PDA

View Full Version : CD Ripping Format


Oline61
12-12-2005, 07:32 PM
I have a large collection of CDs that I want to back up to my computer for ease of playback. I have the computer hooked up to stereo via optical SPDIF. I need an extremely high quality playback format. I have Nero 6 Ultra, and use it for ripping. I have tried VBR AAC @ 275kbps and at high volumes (the norm for me) I can hear artifacts in the audio that aren't apparent when playing the CD. I have thought about 500 kbps Ogg Vorbis and 300+ kbps VBR AAC. I have tried FLAC, and it produces excessively large files, and refused to play in Winamp after installing the latest FLAC package. Nero, which is what I use for ripping would not print tag information into the .fla files anyway. WMA lossless is out of the question for even more massive files than FLAC. I would like to stay with an open format like AAC or OGG though.

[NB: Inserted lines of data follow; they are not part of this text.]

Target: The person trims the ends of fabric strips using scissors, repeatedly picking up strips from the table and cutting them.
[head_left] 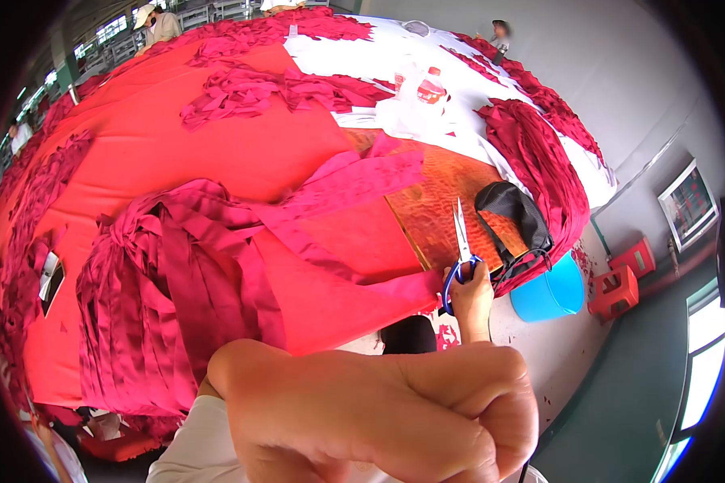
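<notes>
My right hand [474, 302] is closed around the blue handles of a pair of scissors [461, 233], whose blades point up and away over the brown wooden patch of the table. Beside that hand ends a dark red fabric strip [395, 291]. Very near the camera, my left hand [379, 406] fills the lower middle with its fingers curled in. Whatever it may hold is hidden. Left of it, a large gathered bundle of dark red fabric strips [173, 298] lies on the red cloth [193, 157] that covers the table.
A black bag [514, 211] lies at the table's right edge, beside hanging dark red strips [536, 161]. A blue bucket [549, 291] and red stools [614, 291] stand on the floor. Farther back is a red-labelled bottle [431, 87]. Other people, one in a cap [159, 26], are around the table.
</notes>
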Demonstrator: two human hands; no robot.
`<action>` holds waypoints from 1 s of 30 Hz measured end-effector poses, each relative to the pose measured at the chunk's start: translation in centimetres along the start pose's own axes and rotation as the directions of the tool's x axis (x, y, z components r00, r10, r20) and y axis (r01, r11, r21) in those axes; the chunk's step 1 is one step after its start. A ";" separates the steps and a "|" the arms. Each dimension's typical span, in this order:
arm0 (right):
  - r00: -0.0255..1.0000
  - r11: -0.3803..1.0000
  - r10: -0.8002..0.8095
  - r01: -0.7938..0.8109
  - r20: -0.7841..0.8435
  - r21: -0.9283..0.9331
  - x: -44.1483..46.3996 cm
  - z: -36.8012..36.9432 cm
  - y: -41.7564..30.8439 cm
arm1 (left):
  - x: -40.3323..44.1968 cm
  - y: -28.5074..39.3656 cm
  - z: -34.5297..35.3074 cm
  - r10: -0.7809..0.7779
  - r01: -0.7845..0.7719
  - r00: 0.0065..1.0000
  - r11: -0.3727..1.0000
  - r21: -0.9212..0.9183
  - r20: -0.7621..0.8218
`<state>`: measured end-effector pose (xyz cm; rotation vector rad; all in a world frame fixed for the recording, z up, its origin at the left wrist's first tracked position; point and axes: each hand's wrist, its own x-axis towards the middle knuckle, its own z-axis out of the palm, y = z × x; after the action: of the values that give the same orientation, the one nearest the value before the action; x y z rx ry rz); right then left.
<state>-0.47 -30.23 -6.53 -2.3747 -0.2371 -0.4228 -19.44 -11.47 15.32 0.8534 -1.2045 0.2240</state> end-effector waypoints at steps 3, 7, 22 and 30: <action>1.000 1.000 -0.003 0.003 0.011 0.002 0.1 0.1 0.1 | -1.3 0.0 -0.2 -0.162 0.158 0.986 0.982 -0.106 -0.039; 1.000 0.999 0.010 -0.011 0.012 0.031 0.1 0.2 0.3 | -1.8 -0.1 0.4 -0.201 0.189 0.976 0.974 -0.122 -0.089; 0.999 0.999 0.029 -0.029 0.015 0.030 0.1 0.3 0.4 | 0.1 -0.5 -1.1 -0.096 0.098 0.995 0.994 -0.056 0.035; 1.000 1.000 -0.008 0.009 -0.018 0.019 -0.2 -0.7 -0.9 | -1.7 -2.3 0.4 0.035 -0.061 0.954 0.995 -0.076 -0.298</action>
<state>-1.05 -30.07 -5.52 -2.3513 -0.2420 -0.4441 -19.02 -12.87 12.82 0.6888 -0.9465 0.3268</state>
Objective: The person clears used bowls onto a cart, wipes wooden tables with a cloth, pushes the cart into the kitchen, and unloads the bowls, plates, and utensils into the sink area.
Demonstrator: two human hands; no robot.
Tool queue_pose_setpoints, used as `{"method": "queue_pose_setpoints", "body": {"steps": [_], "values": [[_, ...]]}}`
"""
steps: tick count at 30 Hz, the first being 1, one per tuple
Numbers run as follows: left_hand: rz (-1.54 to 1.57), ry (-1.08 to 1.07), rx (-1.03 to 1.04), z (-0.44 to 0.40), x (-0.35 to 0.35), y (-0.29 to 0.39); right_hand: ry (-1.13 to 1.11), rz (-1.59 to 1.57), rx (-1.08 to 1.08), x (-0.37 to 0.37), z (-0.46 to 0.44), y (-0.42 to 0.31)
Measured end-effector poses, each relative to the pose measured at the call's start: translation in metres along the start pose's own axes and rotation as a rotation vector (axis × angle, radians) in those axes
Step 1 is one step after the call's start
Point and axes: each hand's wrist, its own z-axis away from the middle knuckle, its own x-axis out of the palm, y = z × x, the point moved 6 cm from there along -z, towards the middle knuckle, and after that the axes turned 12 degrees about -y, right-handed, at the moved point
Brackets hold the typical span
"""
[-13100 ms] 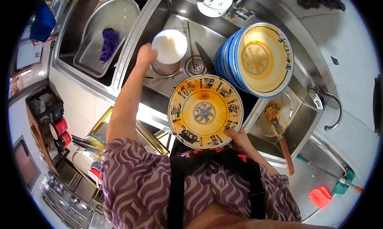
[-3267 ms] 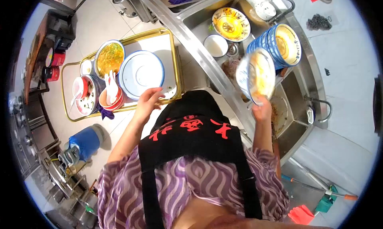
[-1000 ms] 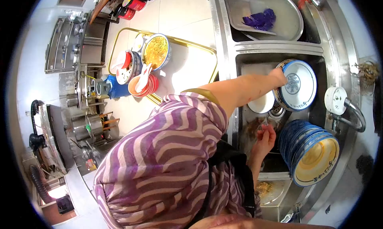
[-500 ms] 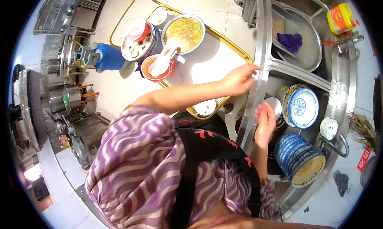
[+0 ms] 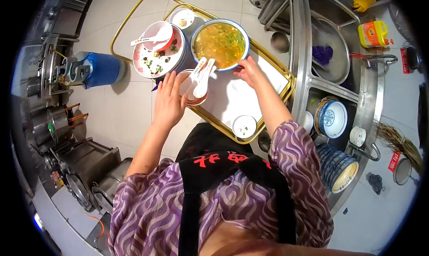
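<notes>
A large blue-rimmed bowl of soup [image 5: 220, 46] with green bits stands on a gold-railed trolley [image 5: 263, 105]. My right hand [image 5: 251, 73] pinches its near right rim. Fingers stretched out, my left hand [image 5: 169, 99] lies open between a stack of plates [image 5: 142, 65] and a bowl [image 5: 199, 99] holding white spoons [image 5: 202, 83]; its fingertips reach the stack's lower edge. On top of that stack are food scraps and a red-and-white bowl [image 5: 164, 41] with a spoon across it. Two small white bowls [image 5: 244, 126] [image 5: 182, 18] sit at the trolley's near and far ends.
To the right is a steel double sink [image 5: 333, 85] with a large basin [image 5: 342, 55], a blue-white bowl [image 5: 334, 118] and stacked bowls [image 5: 342, 171]. A yellow detergent bottle [image 5: 373, 34] stands behind it. At left are a blue-covered cylinder [image 5: 100, 70] and steel pots [image 5: 58, 122].
Both hands have moved from the sink's edge to the trolley. My right hand has taken hold of the soup bowl's rim, and my left has reached the stacked plates. The view has turned toward the trolley.
</notes>
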Motion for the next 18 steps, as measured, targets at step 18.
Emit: {"method": "queue_pose_setpoints", "body": {"steps": [18], "values": [[0.422,-0.071,0.206,-0.007,0.025,-0.033,0.245,0.030,-0.024,-0.009,0.006,0.023]]}}
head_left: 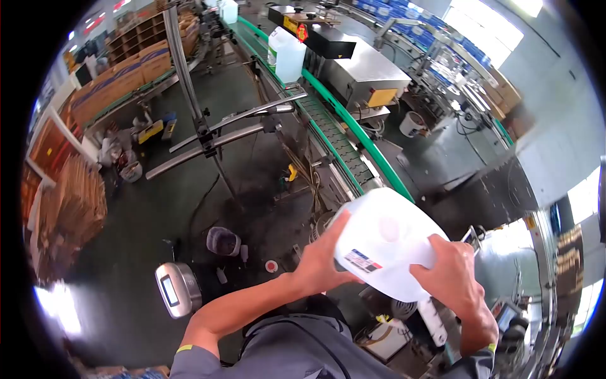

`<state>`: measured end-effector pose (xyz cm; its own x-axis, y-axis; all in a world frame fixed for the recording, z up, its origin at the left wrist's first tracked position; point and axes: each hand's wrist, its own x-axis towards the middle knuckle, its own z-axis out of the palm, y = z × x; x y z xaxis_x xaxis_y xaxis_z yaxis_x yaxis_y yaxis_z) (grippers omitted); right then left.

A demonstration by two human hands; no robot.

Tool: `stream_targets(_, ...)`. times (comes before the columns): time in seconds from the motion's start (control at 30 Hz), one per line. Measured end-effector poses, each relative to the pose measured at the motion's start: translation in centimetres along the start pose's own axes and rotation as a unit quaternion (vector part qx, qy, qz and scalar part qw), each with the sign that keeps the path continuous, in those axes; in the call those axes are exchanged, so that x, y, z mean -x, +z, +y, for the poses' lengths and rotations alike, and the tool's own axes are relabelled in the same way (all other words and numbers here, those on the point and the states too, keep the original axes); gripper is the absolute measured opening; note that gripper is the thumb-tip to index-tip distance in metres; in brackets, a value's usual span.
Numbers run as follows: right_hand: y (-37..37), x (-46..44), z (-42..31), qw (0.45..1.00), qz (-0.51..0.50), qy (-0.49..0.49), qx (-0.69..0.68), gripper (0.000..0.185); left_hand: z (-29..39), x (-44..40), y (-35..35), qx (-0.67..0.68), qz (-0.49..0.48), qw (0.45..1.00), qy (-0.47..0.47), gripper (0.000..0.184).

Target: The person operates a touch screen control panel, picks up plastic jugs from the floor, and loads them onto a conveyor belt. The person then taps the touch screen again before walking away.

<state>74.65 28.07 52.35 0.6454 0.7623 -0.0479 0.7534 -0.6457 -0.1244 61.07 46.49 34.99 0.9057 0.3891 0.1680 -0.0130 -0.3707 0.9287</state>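
Note:
A large white translucent plastic jug (404, 230) is held between my two hands in front of my body, tilted, with a small printed label near its lower left edge. My left hand (320, 256) grips its left side, thumb near the label. My right hand (451, 271) clasps the right side, fingers partly hidden behind it. Just beyond the jug runs a chain conveyor (334, 136) between green guide rails. Farther up that belt stands another white jug (287, 55) with a coloured label.
A metal machine box (372, 69) stands right of the conveyor. Steel bars on a stand (208, 142) reach toward the belt from the left. Cardboard stacks (69, 215) lie far left. On the floor are a dark bin (223, 240) and a white bucket (413, 124).

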Motion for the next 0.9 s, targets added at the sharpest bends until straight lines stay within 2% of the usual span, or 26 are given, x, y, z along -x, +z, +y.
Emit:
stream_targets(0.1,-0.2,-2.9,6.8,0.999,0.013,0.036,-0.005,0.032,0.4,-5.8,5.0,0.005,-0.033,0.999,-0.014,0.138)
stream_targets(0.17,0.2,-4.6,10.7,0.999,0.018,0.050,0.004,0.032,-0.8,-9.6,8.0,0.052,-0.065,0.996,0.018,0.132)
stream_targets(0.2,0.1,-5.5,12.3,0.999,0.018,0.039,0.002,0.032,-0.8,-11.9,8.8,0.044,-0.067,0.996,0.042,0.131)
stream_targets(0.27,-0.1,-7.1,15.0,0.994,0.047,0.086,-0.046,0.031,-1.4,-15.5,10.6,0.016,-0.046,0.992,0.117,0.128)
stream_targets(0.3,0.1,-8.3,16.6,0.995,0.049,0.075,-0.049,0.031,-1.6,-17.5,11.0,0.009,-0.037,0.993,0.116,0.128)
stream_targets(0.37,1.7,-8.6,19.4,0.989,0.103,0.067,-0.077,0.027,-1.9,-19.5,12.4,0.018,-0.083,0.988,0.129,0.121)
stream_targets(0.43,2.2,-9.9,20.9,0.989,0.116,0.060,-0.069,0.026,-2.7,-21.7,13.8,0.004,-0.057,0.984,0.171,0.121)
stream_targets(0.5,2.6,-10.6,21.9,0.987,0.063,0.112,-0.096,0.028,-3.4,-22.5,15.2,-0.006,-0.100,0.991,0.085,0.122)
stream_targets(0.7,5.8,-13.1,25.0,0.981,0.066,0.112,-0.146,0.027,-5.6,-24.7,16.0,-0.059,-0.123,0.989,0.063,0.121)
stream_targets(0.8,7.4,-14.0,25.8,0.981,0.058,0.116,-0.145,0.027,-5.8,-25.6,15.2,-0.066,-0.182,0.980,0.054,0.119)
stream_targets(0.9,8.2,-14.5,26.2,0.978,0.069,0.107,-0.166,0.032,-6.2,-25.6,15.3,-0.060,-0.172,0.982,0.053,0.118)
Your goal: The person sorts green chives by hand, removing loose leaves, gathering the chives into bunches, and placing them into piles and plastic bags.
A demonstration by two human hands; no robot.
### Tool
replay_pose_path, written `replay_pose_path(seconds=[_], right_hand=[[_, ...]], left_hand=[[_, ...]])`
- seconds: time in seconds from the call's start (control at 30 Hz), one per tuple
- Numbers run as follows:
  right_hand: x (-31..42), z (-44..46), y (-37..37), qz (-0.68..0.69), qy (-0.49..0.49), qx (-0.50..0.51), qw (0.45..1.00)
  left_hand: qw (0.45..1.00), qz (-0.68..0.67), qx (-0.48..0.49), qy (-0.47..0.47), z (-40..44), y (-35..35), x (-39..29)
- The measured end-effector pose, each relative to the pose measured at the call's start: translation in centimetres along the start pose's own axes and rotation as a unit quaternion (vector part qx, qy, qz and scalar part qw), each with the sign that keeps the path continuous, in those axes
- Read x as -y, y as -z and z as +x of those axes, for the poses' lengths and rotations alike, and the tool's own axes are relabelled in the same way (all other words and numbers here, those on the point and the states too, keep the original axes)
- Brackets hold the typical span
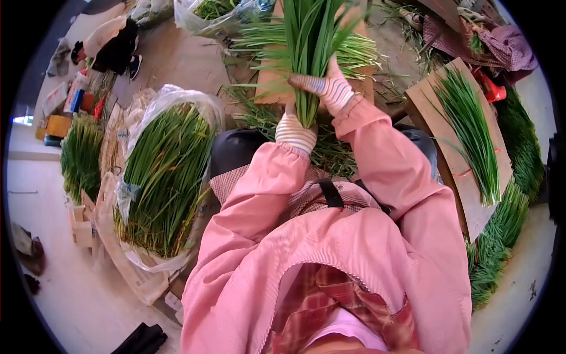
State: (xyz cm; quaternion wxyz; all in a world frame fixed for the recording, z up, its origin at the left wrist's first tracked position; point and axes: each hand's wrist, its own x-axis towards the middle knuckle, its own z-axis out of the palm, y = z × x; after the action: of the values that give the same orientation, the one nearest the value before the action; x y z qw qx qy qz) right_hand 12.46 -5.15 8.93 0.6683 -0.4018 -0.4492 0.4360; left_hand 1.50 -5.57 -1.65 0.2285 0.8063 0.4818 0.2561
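A bunch of long green chives [308, 53] stands upright between my hands, its leaves fanning out toward the far side. My left hand [296, 133], in a striped glove, wraps the lower end of the bunch. Higher up, my right hand [324, 88] is closed around the same bunch, its striped glove stained dark at the fingertips. Behind the bunch, more chives [354, 56] lie crosswise on a brown board [268, 79]. Some of the fingers are hidden behind the leaves.
To my left, an open plastic bag [171, 97] holds loose chives. A tied bundle [466, 127] lies on a cardboard sheet [501, 147] at right, with stacked bundles [498, 236] beyond. Another bag [200, 23] stands at the back. A person [115, 47] is at far left.
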Motion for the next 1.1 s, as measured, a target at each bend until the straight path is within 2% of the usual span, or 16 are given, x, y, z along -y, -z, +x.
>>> replay_pose_path(seconds=[0.03, 0.13, 0.23, 0.27, 0.33, 0.47, 0.53, 0.63, 0.67, 0.7, 0.77, 0.83, 0.9, 1.03, 1.07, 1.1], right_hand=[[0.8, 1.1, 0.5, -0.026, 0.022, -0.013, 0.999], [5.2, 3.1, 1.2, -0.124, 0.105, -0.044, 0.986], [7.2, 4.5, 1.7, 0.041, 0.165, -0.099, 0.981], [7.4, 4.8, 2.0, 0.08, 0.161, -0.123, 0.976], [4.0, 5.6, 5.4, -0.073, 0.123, -0.023, 0.989], [-1.2, 6.1, 8.4, -0.144, 0.063, 0.005, 0.988], [-0.4, 7.1, 7.6, -0.157, -0.05, -0.02, 0.986], [-1.6, 10.2, 7.0, -0.256, -0.053, -0.012, 0.965], [2.9, 9.3, 4.7, -0.323, -0.078, -0.02, 0.943], [2.9, 10.0, 4.0, -0.114, -0.062, 0.036, 0.991], [4.4, 9.8, 3.2, -0.159, -0.15, 0.024, 0.976], [5.6, 9.0, 2.8, -0.184, -0.23, 0.002, 0.956], [3.7, 8.5, 3.5, -0.508, -0.079, 0.112, 0.851], [6.1, 4.7, 2.4, -0.734, -0.002, 0.105, 0.671], [5.6, 4.3, 2.8, -0.736, -0.002, 0.103, 0.669], [4.6, 4.4, 3.9, -0.645, -0.02, 0.116, 0.755]], left_hand=[[0.989, -0.114, -0.087, -0.022, 1.2, -1.1, 0.2], [0.978, -0.202, -0.054, 0.013, 5.0, 2.5, -5.9], [0.675, -0.714, 0.168, 0.079, 10.6, 0.5, -6.1], [0.856, -0.461, 0.15, -0.179, 12.2, 0.1, -5.1], [0.851, -0.462, 0.189, -0.165, 12.0, 0.2, -5.5], [0.701, -0.649, 0.286, 0.075, 15.4, -1.7, -4.3], [0.78, -0.554, 0.278, -0.085, 16.1, -1.3, -2.9], [0.812, -0.523, 0.204, -0.163, 16.9, -0.1, -3.1], [0.766, -0.588, 0.239, -0.105, 17.4, 0.1, -2.2], [0.712, -0.646, 0.272, -0.044, 17.1, 1.4, -3.0], [0.64, -0.723, 0.26, 0.003, 14.9, 2.9, -3.4], [0.492, -0.807, 0.296, 0.14, 13.6, 3.0, -2.5], [0.523, -0.803, 0.262, 0.111, 11.7, 4.9, -4.2], [0.421, -0.882, 0.192, 0.084, 9.3, 3.4, -5.6], [0.421, -0.883, 0.186, 0.093, 8.8, 2.9, -5.7], [0.42, -0.883, 0.187, 0.089, 8.2, 2.9, -5.7]])
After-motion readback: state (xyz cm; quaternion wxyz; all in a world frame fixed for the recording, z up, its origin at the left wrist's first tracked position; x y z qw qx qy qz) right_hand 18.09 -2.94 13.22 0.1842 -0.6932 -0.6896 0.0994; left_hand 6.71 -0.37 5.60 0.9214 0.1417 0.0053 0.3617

The main question I have is what format are you using for storing CDs on your computer?

BillLeeLee
12-12-2005, 08:59 PM
I rip with EAC and encode them to FLAC for storing on my comp.

FLAC's filesize is expected, since doing lossless compression on audio really doesn't do too much tot he original filesize.

Musepack and APE are other lossless formats, but I mainly use FLAC.

Perhaps your audio artifacts are more from using Nero to rip. Try EAC first, you can rip in secure mode (best way to rip) which tries to rip an exact 1:1 bit by bit copy of the song from the CD.

www.exactaudiocopy.de

edit: guess I can see why you're so worried about space, since it seems like you only have a single hard drive?

Oline61
12-13-2005, 02:58 PM
Being a poor high school student doesn't allow me to buy any more hard drives. I am lucky that since I live with my parents, I can store on their Dell (120GB+80GB). I may look at one of those SATA 3GB/s 16MB cache drive soon, as they look very enticing.

Thanks for the recommendation. I will try EAC.

Oline61
12-13-2005, 09:09 PM
EAC fixed a few artifacts on older CDs. Thanks for helping. Using ~300kbps AAC on the wavs produced by EAC sounds great!